After galloping down three flights of stairs, we enter a dark and dingy space at the very bottom of the ranch, sweaty and out of breath. It’s cold down here, and the set-up makes it seem as if it housed an army in the hundreds the past week.
After taking in the multiple cots set up around the damp-smelling space, Audrey drifts her wide eyes to me. “There’s a hidden garage on the fence line. If they’re taking Dimitri’s daughter, they’ll go there.”
“Where are you going?” I ask in shock when she heads in the direction opposite to the one she suggested I take.
She doesn’t answer me. She just disappears through the underbelly of the ranch, her speed remarkably fast for how hard her thighs are shuddering.

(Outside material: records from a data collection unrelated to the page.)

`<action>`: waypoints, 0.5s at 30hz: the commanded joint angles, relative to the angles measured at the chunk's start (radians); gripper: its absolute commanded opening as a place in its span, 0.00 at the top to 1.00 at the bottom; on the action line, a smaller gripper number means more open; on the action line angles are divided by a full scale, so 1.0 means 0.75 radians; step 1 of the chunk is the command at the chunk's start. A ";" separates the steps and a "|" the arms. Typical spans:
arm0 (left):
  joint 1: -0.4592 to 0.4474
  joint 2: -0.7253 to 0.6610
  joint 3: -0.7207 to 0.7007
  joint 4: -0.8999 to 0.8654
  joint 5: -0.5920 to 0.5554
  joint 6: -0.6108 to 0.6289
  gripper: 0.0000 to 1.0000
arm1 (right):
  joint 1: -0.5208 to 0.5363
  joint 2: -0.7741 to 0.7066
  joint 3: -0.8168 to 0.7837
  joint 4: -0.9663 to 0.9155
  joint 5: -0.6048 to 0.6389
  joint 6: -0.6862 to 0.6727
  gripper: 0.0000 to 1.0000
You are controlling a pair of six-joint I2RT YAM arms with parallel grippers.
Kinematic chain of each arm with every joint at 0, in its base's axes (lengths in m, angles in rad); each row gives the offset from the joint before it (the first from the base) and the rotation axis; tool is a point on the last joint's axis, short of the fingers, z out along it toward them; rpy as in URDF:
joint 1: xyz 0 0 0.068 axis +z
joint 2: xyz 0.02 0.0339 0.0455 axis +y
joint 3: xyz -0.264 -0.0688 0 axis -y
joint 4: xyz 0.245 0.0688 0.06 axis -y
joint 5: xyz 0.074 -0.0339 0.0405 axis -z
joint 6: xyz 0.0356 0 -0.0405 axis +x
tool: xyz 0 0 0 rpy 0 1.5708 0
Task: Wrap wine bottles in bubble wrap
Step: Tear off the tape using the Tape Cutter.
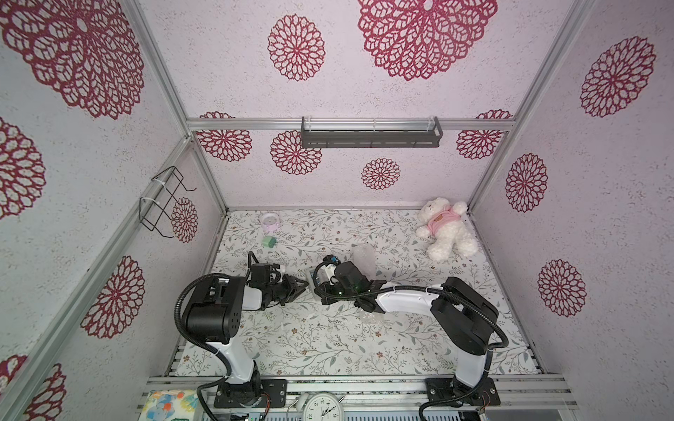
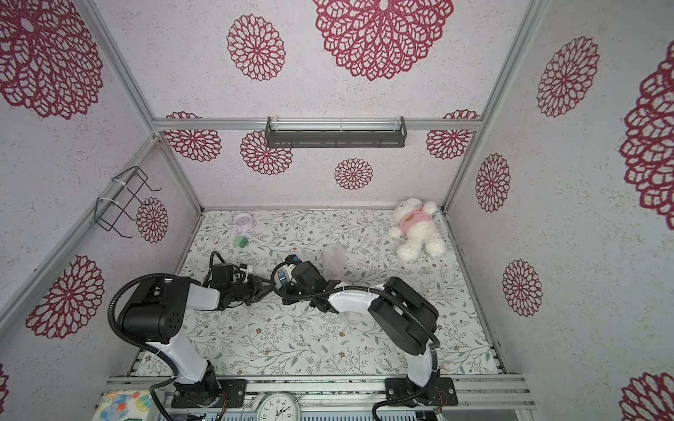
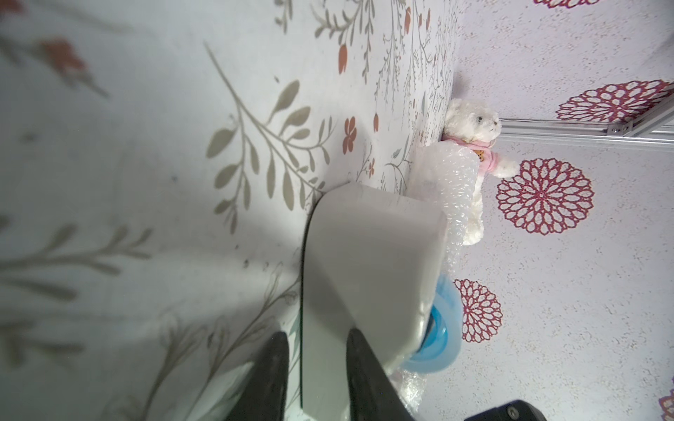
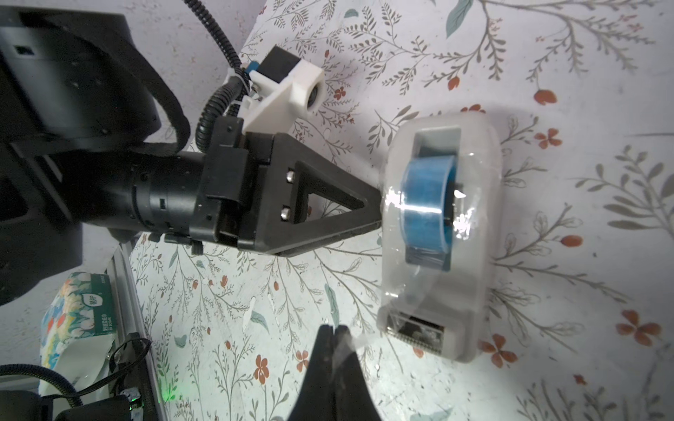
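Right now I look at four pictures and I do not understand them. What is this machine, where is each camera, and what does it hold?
These are two robot arms, left and right, at a flowered table, each ending in a two-finger gripper. Both top views look down on everything; each wrist view comes from a camera on one arm. The left gripper clamps a tape dispenser. The right gripper is shut, apparently pinching a strip of clear tape from it. A bubble wrap roll lies beneath the right arm; a teddy bear lies in the far corner. No bottle shows.
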 commanded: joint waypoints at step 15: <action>-0.087 -0.098 -0.111 -0.034 -0.043 0.036 0.62 | 0.000 -0.091 -0.016 0.015 -0.002 -0.014 1.00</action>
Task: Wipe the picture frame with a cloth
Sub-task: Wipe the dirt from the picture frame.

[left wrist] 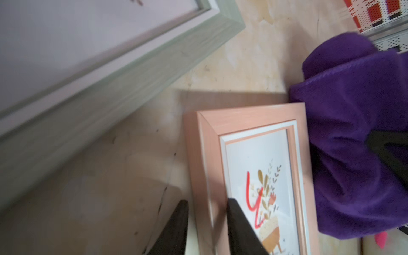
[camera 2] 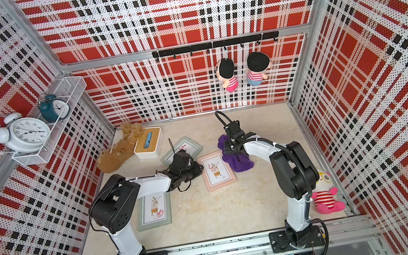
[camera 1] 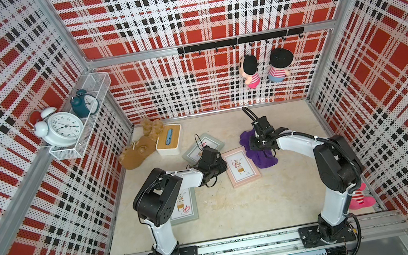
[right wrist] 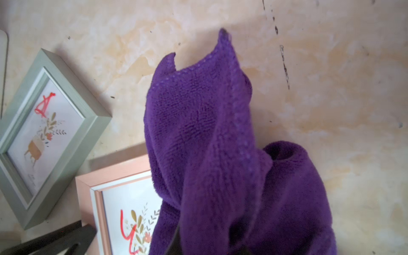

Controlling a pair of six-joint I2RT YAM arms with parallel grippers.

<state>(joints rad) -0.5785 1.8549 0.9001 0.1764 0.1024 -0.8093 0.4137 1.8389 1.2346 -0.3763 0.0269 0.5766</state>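
Picture frame, pink, flat and face-up near the middle of the tabletop, between the two arms; red scribble across the printed plant under its glass, unwiped. Cloth, deep purple, bunched and hanging from the right gripper, pinched in its closed jaws; lower folds on the tabletop, touching the frame's right long edge near the far corner. Left gripper low at the opposite long edge, jaws narrowly apart astride that rail, one finger outside it, one over the glass; clamped on the rail or merely loose around it, impossible to tell. Green frame just beyond the left gripper, toward the back edge; second green frame partly under the left arm, toward the front-left corner. Tissue box and tan plush toy near the back-left corner. Judged progress: early. Cloth in hand and at the frame, no stroke over the glass evident. Left to do: sweeping the cloth across glass and rails, clearing the scribble.
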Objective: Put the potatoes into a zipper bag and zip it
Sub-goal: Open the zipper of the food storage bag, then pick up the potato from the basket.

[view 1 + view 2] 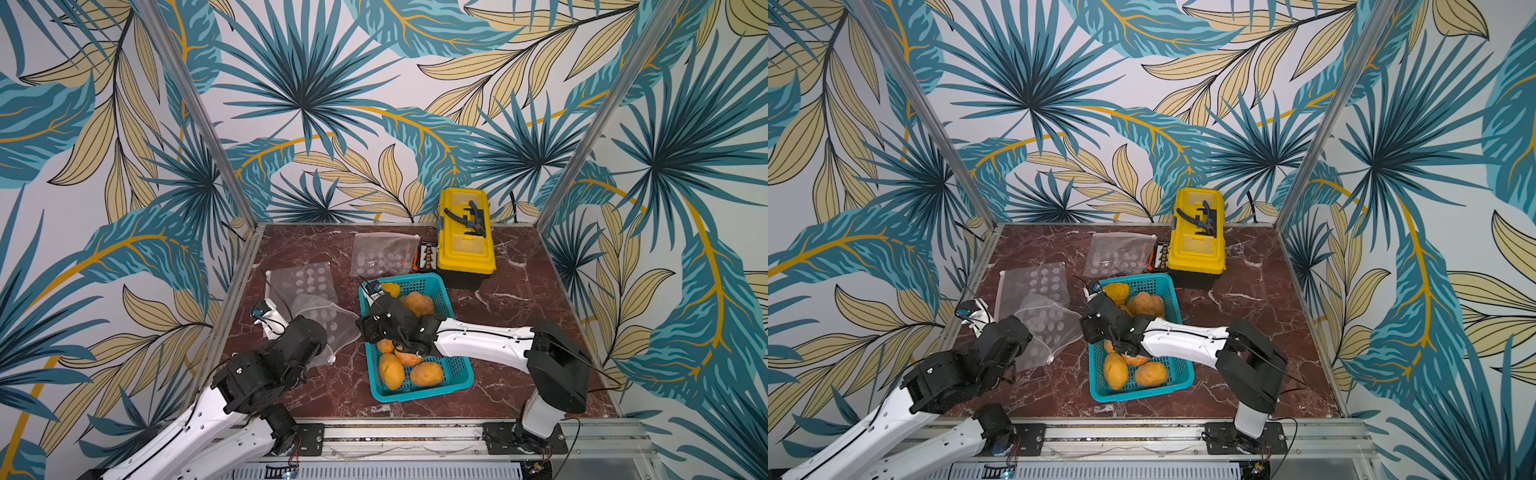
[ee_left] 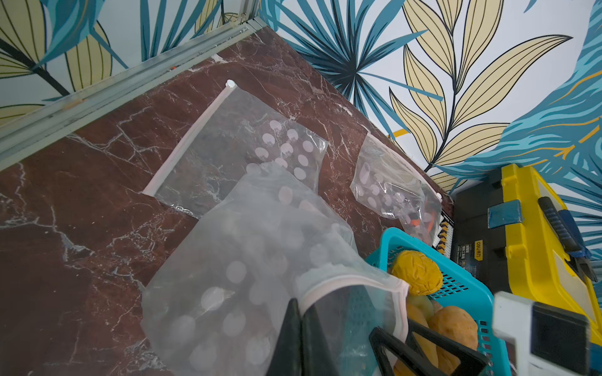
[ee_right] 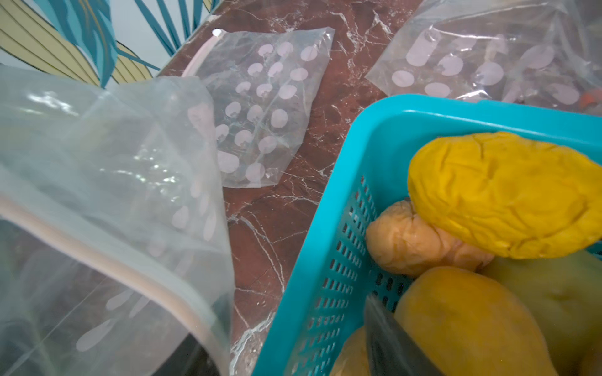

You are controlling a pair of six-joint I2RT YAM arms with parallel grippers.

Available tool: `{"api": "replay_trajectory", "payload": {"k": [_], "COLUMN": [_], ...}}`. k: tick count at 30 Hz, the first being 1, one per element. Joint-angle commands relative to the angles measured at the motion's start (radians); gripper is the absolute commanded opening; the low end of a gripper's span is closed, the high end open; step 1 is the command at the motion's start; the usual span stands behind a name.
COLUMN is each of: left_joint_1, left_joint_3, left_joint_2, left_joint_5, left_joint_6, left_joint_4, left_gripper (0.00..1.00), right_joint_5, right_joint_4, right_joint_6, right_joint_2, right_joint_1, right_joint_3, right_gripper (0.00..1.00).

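The potatoes (image 1: 390,370) lay heaped in the teal basket (image 1: 419,394) in the middle of the red marble table (image 1: 519,299), none of them in a bag. The left gripper (image 2: 303,309) was clamped on the pink zipper rim of the zipper bag (image 2: 247,260), holding its mouth up just beside the basket's left wall while the rest of the bag lay on the table. The right gripper (image 3: 290,338) hung over that same wall with its jaws apart, one finger down among the potatoes, the other outside the basket behind the bag's film, gripping nothing. A second bag (image 1: 305,282) lay flat farther back, a third bag (image 1: 384,253) beside the yellow toolbox (image 1: 465,245) behind the basket.
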Motion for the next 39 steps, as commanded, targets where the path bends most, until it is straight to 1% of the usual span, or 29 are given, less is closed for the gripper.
{"api": "replay_trajectory", "payload": {"k": [1,3,5,8,11,14,17,20,21,24,29,33,36,39], "left_joint_1": [0.003,0.004,0.004,0.003,0.003,0.003,0.004,0.004,0.002,0.004,0.003,0.004,0.003,0.002], "left_joint_3": [-0.003,0.010,0.024,0.035,0.057,0.048,0.045,0.043,0.043,0.052,0.049,0.056,0.057,0.052], "left_joint_2": [0.003,0.013,0.033,0.070,0.092,0.091,0.095,0.104,0.106,0.112,0.127,0.144,0.147,0.144], "left_joint_5": [0.040,0.057,0.063,0.060,0.075,0.077,0.129,0.142,0.145,0.181,0.193,0.220,0.227,0.232], "left_joint_6": [-0.026,-0.012,0.001,-0.001,0.024,0.051,0.123,0.135,0.146,0.186,0.217,0.240,0.255,0.259], "left_joint_4": [-0.010,-0.007,-0.007,-0.005,-0.004,0.030,0.091,0.108,0.116,0.141,0.177,0.193,0.204,0.211], "left_gripper": [0.00,0.00,0.00,0.00,0.00,0.00,0.00,0.00,0.00,0.00,0.00,0.00,0.00,0.00], "right_joint_5": [0.001,0.017,0.044,0.120,0.188,0.211,0.215,0.210,0.206,0.193,0.164,0.178,0.162,0.156], "right_joint_4": [0.039,0.034,0.009,-0.042,-0.073,-0.093,-0.082,-0.083,-0.081,-0.086,-0.101,-0.120,-0.090,-0.096], "right_joint_6": [-0.005,-0.002,-0.005,0.010,0.026,0.042,0.044,0.038,0.038,0.039,0.051,0.071,0.066,0.061], "right_joint_2": [-0.089,-0.139,-0.184,-0.251,-0.296,-0.306,-0.283,-0.238,-0.224,-0.171,-0.094,-0.063,-0.050,-0.019], "right_joint_1": [-0.002,-0.002,-0.002,-0.003,-0.003,-0.003,-0.004,-0.005,-0.005,-0.012,-0.025,-0.046,-0.066,-0.072], "right_joint_3": [-0.047,-0.078,-0.101,-0.142,-0.192,-0.225,-0.242,-0.226,-0.221,-0.194,-0.152,-0.139,-0.147,-0.118], "right_gripper": [0.74,0.80,0.83,0.84,0.85,0.88,0.94,0.99,0.99,1.00,0.99,0.97,0.96,0.93]}}
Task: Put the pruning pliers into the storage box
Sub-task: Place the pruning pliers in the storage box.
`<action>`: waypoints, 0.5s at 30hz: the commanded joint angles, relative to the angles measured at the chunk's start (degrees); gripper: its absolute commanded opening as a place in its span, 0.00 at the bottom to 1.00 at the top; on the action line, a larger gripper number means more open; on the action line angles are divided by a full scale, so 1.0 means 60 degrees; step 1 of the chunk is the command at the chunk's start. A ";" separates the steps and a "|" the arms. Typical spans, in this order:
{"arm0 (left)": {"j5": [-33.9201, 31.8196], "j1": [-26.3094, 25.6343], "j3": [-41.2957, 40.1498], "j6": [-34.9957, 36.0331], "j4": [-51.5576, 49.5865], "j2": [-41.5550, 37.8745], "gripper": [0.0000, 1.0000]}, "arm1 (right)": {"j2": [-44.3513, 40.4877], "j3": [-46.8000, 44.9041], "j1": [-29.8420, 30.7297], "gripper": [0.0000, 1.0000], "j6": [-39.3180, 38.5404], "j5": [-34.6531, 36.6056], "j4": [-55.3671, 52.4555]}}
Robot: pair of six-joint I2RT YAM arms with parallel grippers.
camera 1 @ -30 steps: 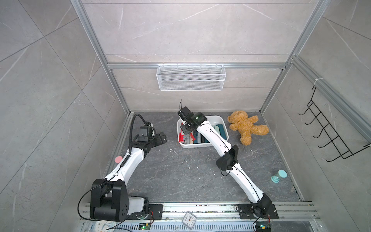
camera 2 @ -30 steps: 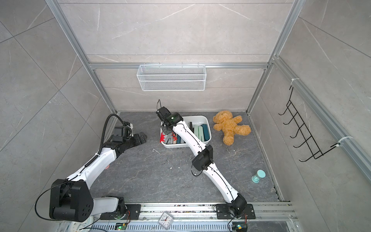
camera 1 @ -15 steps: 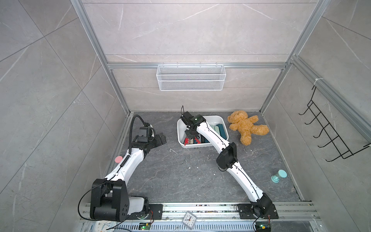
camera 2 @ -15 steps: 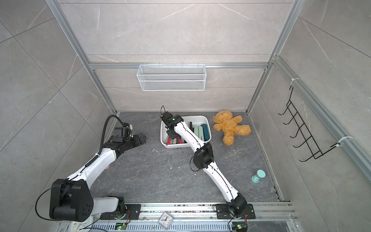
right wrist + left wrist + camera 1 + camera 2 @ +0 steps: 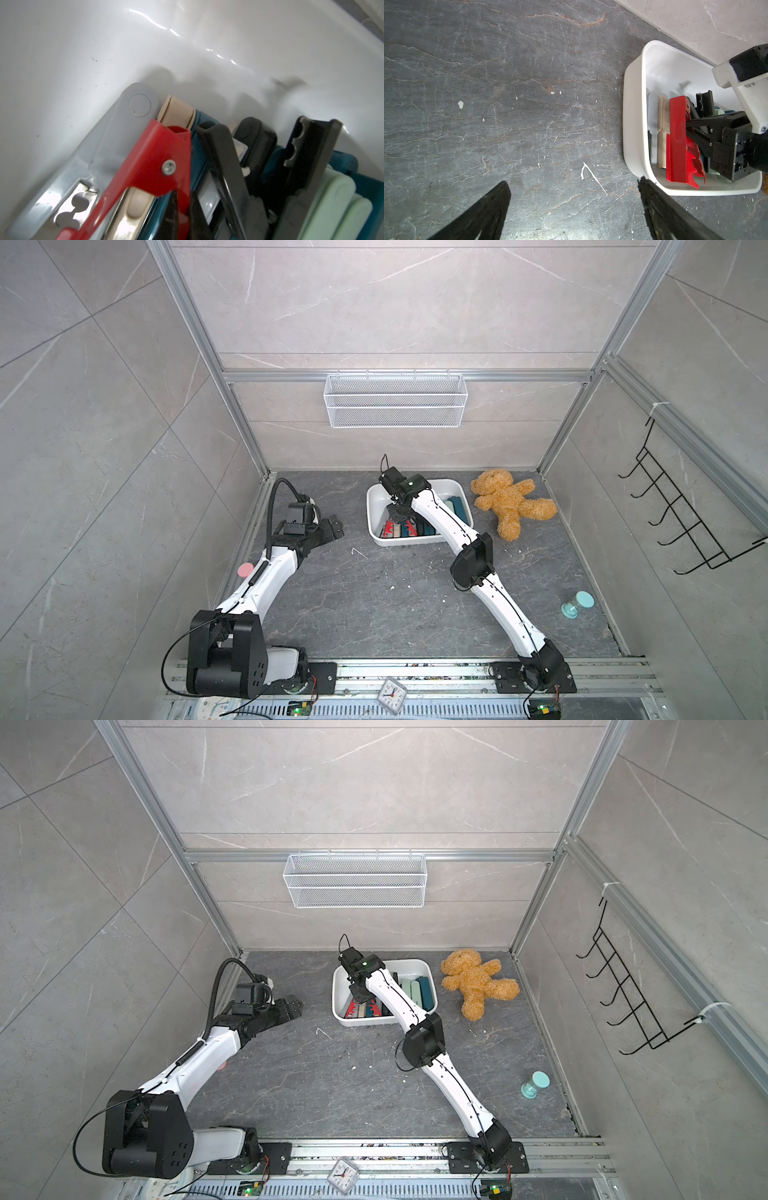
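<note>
Settling the red pair (image 5: 677, 141) looks like the step in hand. The left gripper (image 5: 332, 527) is best parked left of the box (image 5: 633, 124), while the right gripper (image 5: 689, 124) presses lightly, then rises straight up so the teeth don't snag. The left jaws stand wide apart over bare bench, well apart from the pliers (image 5: 255, 145), which lie packed in the box near the bench's back edge. The right jaws, together, touch the red pair; whether they pinch it, I cannot tell.

I see the storage box (image 5: 633, 124) as glossy plastic — the red pruning pliers (image 5: 677, 137) look matt plastic, the floor (image 5: 508, 104) rough veined stone, the teddy bear (image 5: 509, 499) plush.
</note>
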 commanded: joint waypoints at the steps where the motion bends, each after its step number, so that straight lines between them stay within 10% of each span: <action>1: 0.0037 0.0058 -0.0034 -0.0097 0.0201 -0.0133 1.00 | -0.0230 0.0126 0.0039 0.11 0.0227 -0.0237 0.0102; 15: -0.0312 0.0102 -0.0171 -0.0126 0.0222 -0.0317 1.00 | -0.1013 0.1208 0.0044 0.50 0.0139 -0.0626 -0.0850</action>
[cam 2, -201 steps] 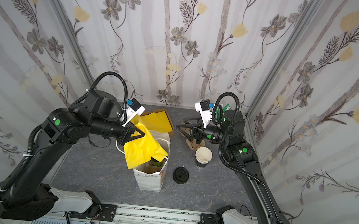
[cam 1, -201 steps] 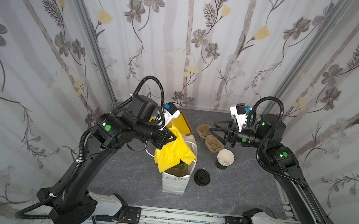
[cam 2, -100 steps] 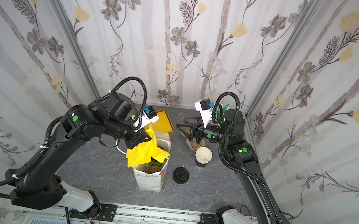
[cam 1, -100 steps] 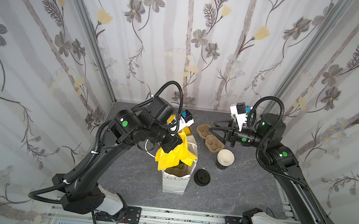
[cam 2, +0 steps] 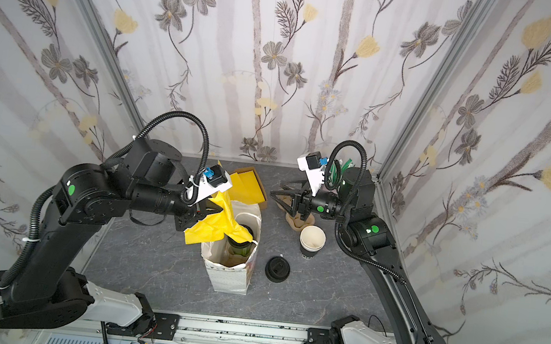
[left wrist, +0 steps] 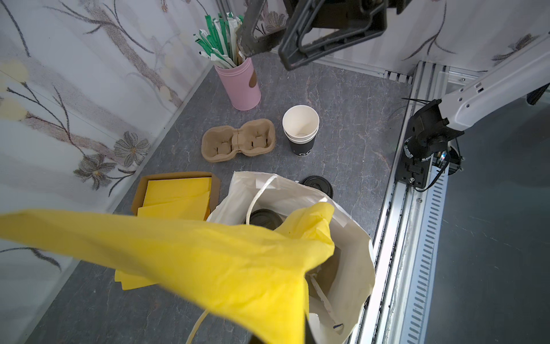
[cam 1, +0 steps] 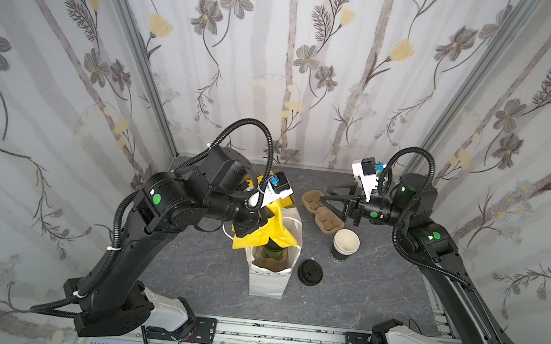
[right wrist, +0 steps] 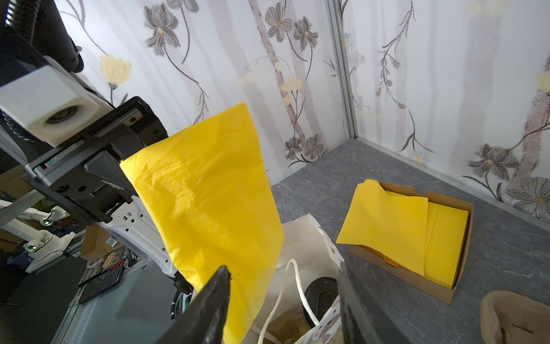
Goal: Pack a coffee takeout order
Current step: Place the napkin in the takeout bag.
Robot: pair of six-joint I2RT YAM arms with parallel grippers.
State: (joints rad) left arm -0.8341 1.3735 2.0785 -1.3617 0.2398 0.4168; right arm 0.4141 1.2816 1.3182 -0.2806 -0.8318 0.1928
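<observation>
Two order items are in view, one of them packed. The green cup (cam 2: pixel 240 244) with its black lid (left wrist: pixel 263 219) stands upright inside the white bag (cam 1: pixel 267 283), mid-table. The yellow napkin (cam 1: pixel 276 234) is not in yet. It hangs from the left gripper (cam 1: pixel 254 226), whose jaws are pinched tight on one edge. The loose end droops over the bag's mouth near the 12 o'clock rim, above the lid; cannot tell if it touches the lid.

The right gripper (cam 1: pixel 326 192) hovers at 2 o'clock from the bag, above the pulp cup carrier (cam 1: pixel 326 222). Its jaws are partly spread with nothing between them.

The stacked black cups (cam 1: pixel 344 246) are also at the bag's 2 o'clock, nearer the front. The loose lid (cam 1: pixel 310 271) is just beside the bag at 3 o'clock, and the napkin box (right wrist: pixel 401 275) is at 12 o'clock.

Judgement: nearly done. What is left is to lower the napkin into the bag, let go and clear the arm. The limp paper could catch on the rim or handle cord.
</observation>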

I duck with a squeal when a bullet suddenly whizzes past my head a second later. Maestro stumbled upon my hiding spot during his sprint for the back exit. He isn’t happy, and neither am I. He has Fien shoved under his arm. Even with her crying loud enough for two blocks over to hear, he acts oblivious to the fact his clutch is hurting her.
His rough handling of a child unleashes a side of me I didn’t think I’d still have—my protective mother instincts.
With a roar, I charge to Maestro and Fien’s side of the room, acting as if I am able to outrun a bullet. Maestro fires at me on repeat. I don’t know if any of his bullets hit their target. I said the pain of losing my baby would be greater than the deadly pierce of a bullet, so I could be hit, I just refuse to give up.
The air in my lungs leaves with a grunt when Maestro loosens his grip on Fien’s waist so he can backhand me. He has run out of bullets, meaning it is now just him versus me.
I shouldn’t smile at the thought, but I do.
His hit has me seeing stars, but the howl he releases when I jab my thumb into his eye before kneeing him in the balls alerts numerous balaclava-clad men to our location. They surge into the basement two at a time, their approach more authentic than any action flick I’ve ever seen. Although their accents are foreign, they’re not Italian, making me fretful I’ve been caught in the middle of a turf war that has nothing to do with Dimitri.
Maestro tries to suppress their surge like he’s the Hulk, raging arms and legs go in all directions, but he’s outnumbered within seconds, killed even quicker than that, and Fien and I are one measly step behind him.